Exactly the lines from the opening of the data through the line containing "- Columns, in" should be reproduced, please, with nothing added.

|---|

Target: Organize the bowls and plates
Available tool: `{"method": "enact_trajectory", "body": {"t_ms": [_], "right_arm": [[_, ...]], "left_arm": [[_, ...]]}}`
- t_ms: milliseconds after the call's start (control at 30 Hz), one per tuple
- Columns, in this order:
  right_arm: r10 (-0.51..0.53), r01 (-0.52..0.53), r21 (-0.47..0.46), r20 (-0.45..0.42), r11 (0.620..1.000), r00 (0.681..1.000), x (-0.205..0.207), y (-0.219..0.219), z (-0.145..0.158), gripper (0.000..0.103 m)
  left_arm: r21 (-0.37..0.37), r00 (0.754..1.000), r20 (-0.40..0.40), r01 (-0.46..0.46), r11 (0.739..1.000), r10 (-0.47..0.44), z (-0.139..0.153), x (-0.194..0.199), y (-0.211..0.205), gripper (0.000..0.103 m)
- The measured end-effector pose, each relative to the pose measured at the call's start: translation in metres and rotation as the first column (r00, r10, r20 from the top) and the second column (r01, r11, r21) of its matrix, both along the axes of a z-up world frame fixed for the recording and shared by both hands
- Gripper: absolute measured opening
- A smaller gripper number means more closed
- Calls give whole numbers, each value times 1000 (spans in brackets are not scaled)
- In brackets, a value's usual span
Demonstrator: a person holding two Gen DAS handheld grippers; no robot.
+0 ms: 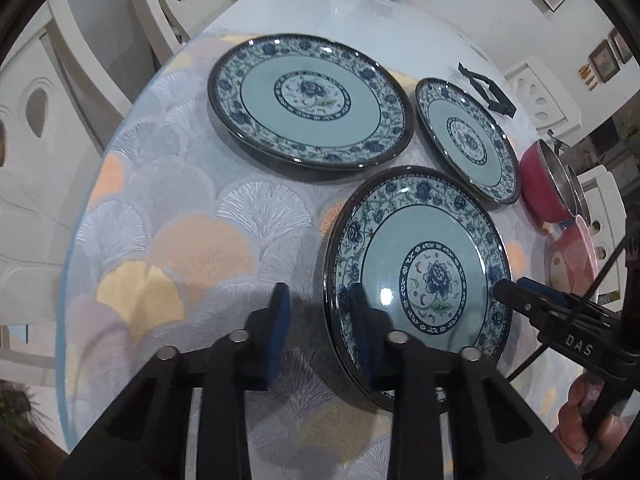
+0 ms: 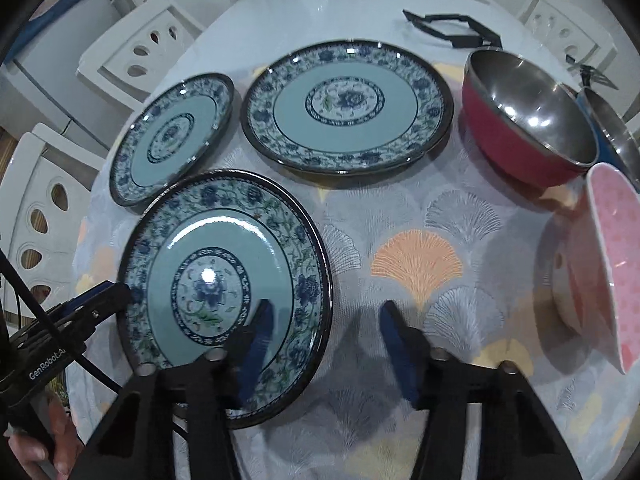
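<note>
**Desk:** Blue-padded left tongs (image 1: 320, 308) fill the foreground. What are they doing?

**Photographer:** They straddle the left rim of the near plate (image 1: 432, 224), which sits at the front of the table (image 1: 180, 220). One pad is over the plate's face and the other is outside the rim. The gap is narrow, but I cannot tell whether the pads are pressing on the rim.

**Desk:** And the other side?

**Photographer:** The right tongs (image 2: 326, 316) mirror them on the right rim, with the jaws noticeably wider and the rim standing free between the pads. The plate therefore lies squarely between the two hands, and neither is nearer. Being round, it has no long axis to line up with.

**Desk:** Where would it go?

**Photographer:** Two plates of the same pattern lie beyond it, the left-hand far plate (image 1: 308, 104) and the right-hand far plate (image 2: 348, 108). My guess is that it gets stacked on one of them. A red bowl (image 2: 520, 152) and a pink bowl (image 2: 616, 260) wait off to the right.

**Desk:** Risk?

**Photographer:** Glazed rims are slippery. If one side grips before the other, the plate will probably tip when it is lifted.
</note>
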State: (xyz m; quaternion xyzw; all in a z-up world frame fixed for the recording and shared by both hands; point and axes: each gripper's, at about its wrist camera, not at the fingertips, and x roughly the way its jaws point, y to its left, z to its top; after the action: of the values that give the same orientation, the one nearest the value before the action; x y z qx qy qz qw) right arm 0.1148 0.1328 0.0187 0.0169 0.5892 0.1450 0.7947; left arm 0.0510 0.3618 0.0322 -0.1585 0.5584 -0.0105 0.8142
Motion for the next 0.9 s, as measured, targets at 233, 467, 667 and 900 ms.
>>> {"method": "enact_trajectory", "body": {"t_ms": [233, 467, 667, 900], "right_arm": [[14, -11, 75, -34, 997, 999, 3, -3, -9, 36], [42, -38, 110, -36, 993, 998, 5, 0, -9, 32], [143, -145, 8, 85, 989, 986, -11, 19, 17, 31], [162, -169, 31, 166, 985, 973, -41, 21, 64, 32]], "left_arm": [[-76, 1000, 1, 14, 997, -14, -6, 1, -1, 16], [-106, 999, 13, 36, 994, -35, -7, 3, 1, 15], [-84, 997, 67, 42, 996, -37, 10, -6, 2, 16], [-48, 985, 174, 3, 999, 5, 64, -35, 8, 16]]}}
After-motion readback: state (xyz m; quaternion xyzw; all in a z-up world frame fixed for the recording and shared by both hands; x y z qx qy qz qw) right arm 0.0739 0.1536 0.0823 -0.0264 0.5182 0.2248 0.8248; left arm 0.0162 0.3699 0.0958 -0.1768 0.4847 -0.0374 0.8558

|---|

**Exercise output**
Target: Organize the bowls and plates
Available tool: `{"method": "enact_trajectory", "body": {"t_ms": [_], "right_arm": [[_, ...]], "left_arm": [[_, ...]]}}`
- t_ms: milliseconds after the call's start (control at 30 Hz), one per tuple
- Columns, in this order:

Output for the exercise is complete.